While history “demonstrates that legislatures have the power to prohibit dangerous people from possessing guns,” Supreme Court Justice Amy Coney Barrett wrote as an appellate court judge, “that power extends only to people who are dangerous.” | AP Photos
A challenge to a ban on gun possession by people convicted of felonies gives the Supreme Court a chance to get the Second Amendment right. For lying on her federal income tax returns, Lisa Folajtar got three years of probation and a lifetime of constitutional disability. Because her crime carried a maximum penalty of three years in prison, she was permanently stripped of her Second Amendment right to keep and bear arms.
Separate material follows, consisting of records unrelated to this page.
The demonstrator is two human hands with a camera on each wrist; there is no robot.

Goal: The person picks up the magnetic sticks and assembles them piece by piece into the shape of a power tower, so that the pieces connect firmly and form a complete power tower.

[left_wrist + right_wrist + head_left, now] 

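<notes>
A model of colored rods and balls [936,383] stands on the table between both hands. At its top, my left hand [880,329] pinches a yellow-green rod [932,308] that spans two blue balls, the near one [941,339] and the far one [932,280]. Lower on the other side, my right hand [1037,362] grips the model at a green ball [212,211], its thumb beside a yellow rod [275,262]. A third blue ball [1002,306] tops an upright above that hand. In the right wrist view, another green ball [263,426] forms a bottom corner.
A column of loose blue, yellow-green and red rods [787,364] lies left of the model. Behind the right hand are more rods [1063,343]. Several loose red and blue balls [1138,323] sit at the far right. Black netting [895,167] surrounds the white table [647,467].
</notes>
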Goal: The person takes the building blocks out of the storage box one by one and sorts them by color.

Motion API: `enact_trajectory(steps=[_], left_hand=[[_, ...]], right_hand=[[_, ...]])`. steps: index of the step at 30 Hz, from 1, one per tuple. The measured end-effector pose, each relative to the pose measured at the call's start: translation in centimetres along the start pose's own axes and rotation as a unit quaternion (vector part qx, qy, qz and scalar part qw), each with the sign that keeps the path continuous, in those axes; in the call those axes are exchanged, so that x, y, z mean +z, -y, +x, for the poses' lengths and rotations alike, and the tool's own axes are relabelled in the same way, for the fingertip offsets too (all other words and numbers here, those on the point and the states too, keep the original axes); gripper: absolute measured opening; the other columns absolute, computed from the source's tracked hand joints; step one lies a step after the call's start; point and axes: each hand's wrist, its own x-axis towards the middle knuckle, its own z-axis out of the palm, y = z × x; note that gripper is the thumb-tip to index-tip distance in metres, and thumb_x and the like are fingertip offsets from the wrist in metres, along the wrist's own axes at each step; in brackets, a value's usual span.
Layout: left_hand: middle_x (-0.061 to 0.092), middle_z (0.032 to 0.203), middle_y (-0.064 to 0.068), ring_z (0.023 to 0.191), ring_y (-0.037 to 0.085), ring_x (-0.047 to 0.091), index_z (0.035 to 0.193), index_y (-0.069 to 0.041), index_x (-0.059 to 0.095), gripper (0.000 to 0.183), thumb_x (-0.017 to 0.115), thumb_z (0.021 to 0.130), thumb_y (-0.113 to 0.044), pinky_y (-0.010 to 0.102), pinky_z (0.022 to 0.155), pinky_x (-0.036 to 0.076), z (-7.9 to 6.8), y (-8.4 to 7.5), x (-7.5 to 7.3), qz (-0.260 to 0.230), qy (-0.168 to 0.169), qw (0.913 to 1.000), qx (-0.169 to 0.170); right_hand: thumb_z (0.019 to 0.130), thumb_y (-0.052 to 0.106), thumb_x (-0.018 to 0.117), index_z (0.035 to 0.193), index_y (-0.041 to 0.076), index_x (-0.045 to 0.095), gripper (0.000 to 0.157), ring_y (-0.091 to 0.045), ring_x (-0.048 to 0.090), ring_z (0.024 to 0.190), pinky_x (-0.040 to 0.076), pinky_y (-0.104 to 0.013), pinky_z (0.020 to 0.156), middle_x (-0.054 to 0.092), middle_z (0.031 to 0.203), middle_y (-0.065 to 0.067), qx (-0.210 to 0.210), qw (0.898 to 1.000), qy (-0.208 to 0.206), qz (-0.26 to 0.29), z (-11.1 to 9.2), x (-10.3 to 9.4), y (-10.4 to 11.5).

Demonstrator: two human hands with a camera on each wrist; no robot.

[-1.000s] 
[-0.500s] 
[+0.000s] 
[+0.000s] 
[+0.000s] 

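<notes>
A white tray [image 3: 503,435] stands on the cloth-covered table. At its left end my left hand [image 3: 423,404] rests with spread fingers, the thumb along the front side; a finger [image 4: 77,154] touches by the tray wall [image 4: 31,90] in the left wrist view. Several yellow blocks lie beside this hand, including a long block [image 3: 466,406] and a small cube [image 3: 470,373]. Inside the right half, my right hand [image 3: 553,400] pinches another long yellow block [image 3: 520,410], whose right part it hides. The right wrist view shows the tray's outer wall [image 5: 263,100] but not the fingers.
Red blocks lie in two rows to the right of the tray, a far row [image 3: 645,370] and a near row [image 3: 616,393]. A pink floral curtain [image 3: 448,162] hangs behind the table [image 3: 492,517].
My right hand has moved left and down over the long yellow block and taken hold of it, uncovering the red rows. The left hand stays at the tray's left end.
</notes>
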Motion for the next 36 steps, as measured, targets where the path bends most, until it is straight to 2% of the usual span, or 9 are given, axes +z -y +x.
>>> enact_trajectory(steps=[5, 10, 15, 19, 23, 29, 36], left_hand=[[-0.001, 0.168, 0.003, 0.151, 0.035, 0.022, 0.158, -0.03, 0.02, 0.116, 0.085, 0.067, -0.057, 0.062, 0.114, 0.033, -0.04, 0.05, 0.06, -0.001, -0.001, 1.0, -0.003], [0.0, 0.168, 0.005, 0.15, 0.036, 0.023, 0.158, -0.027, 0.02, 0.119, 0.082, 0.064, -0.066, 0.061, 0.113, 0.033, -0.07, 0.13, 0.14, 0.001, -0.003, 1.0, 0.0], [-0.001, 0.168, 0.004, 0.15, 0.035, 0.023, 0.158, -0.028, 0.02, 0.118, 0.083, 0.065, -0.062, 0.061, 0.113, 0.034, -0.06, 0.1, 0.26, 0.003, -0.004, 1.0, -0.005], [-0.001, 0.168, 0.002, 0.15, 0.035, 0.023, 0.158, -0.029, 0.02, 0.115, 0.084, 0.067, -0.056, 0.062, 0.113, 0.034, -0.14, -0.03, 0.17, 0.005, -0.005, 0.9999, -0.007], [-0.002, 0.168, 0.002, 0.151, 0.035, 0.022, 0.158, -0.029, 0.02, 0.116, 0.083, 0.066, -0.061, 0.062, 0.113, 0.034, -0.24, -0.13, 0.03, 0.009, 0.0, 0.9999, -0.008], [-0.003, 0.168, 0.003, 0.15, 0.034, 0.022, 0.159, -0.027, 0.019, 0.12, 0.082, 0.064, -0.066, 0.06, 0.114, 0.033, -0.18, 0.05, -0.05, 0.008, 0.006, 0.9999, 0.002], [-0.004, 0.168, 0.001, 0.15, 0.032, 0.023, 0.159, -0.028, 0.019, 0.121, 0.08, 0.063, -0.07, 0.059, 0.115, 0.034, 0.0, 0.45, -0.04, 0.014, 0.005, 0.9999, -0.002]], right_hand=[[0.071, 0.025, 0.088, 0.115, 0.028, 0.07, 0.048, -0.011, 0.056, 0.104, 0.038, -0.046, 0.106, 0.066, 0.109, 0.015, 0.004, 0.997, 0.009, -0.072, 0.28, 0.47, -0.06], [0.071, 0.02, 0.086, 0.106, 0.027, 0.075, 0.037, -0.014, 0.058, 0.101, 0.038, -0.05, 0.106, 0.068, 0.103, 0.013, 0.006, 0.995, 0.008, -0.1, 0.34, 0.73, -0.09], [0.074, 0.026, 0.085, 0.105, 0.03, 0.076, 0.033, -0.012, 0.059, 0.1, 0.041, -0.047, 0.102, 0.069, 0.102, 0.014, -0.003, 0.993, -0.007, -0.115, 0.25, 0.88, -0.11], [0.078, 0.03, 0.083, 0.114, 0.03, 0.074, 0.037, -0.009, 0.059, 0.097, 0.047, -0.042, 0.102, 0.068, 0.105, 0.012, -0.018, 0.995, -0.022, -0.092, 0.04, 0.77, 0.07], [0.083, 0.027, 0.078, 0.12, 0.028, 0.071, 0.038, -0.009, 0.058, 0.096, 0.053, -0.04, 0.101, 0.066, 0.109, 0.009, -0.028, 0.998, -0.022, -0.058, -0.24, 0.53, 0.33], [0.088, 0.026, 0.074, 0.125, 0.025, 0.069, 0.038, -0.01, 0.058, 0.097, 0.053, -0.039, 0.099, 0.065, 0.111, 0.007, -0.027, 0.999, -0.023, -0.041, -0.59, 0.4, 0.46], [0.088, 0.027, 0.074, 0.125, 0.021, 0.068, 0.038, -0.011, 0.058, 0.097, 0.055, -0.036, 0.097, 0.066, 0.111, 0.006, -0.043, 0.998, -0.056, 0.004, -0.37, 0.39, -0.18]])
In a case that could give the Supreme Court an opportunity to elucidate the Second Amendment’s restrictions on firearm laws for the first time in more than a decade, the U.S. Court of Appeals for the 3rd Circuit recently rejected Folojtar’s challenge to the federal ban on gun possession by people with felony records. The dissent echoed the position staked out by the Court’s newest justice, Amy Coney Barrett, as a 7th Circuit judge, saying that disqualification is not just unfair but unconstitutional.
Folojtar, who also paid a $10,000 fine and $250,000 in back taxes, argued that she should not have lost her constitutional right to armed self-defense because there was no reason to think she posed a threat to public safety. Two members of a three-judge 3rd Circuit panel disagreed, saying the Second Amendment is limited to “virtuous” citizens, a category from which Folojtar was forever expelled when she cheated on her taxes.
Although that view has been endorsed by several federal appeals courts, Judge Stephanos Bibas said in his 27-page dissent, it is at odds with the original public understanding of the Second Amendment. He argued that “the historical touchstone” for disarming felons is “danger, not virtue.”
Barrett reached the same conclusion in a 2019 case involving a man named Rickey Kanter, who lost his Second Amendment rights after he was convicted of mail fraud. While history “demonstrates that legislatures have the power to prohibit dangerous people from possessing guns,” she wrote in a 37-page dissent, “that power extends only to people who are dangerous.”
Barrett emphasized that “founding-era legislatures did not strip felons of the right to bear arms simply because of their status as felons.” The number of crimes classified as felonies has expanded dramatically since then, making the connection between that category and an assumption of violent tendencies even more tenuous.
Barrett noted that modern-day felonies include “everything from Kanter’s offense, mail fraud, to selling pigs without a license in Massachusetts, redeeming large quantities of out-of-state bottle deposits in Michigan, and countless other state and federal offenses.” Bibas, who drew on Barrett’s historical research in his own dissent, made the same point.
“A radio talk show host can become a felon for uttering ‘any obscene, indecent, or profane language by means of radio communication,’” Bibas noted. “Opening a bottle of ketchup at the supermarket and putting it back on the shelf” is a felony in New Jersey, he added, and so is “reading another person’s email without permission” in Pennsylvania.
In Oklahoma, adultery is a felony; other states classify it as a misdemeanor or do not treat it as a crime at all. “The Second Amendment right to keep and bear arms should not hinge on such arbitrary, manipulable distinctions,” Bibas wrote.
In the landmark Second Amendment case District of Columbia v. Heller, the Supreme Court said “nothing in our opinion should be taken to cast doubt on longstanding prohibitions on the possession of firearms by felons and the mentally ill.” But as Bibas pointed out, neither issue was before the Court, so Heller did not resolve them — a point the 7th Circuit conceded last year.
Furthermore, the prohibition to which Folojtar and Kanter objected is of relatively recent vintage. “The federal felon-in-possession ban,” Bibas noted, “did not begin to reach beyond violent crimes until 1961.”
Since 2010, when the Court ruled that the Second Amendment imposes limits on state and local as well as federal gun control laws, it has passed up many opportunities to clarify the extent of those limits, an abdication that has troubled five of the current justices, including Barrett. This case gives the Court a chance to rectify its neglect.
Jacob Sullum is a senior editor at Reason magazine.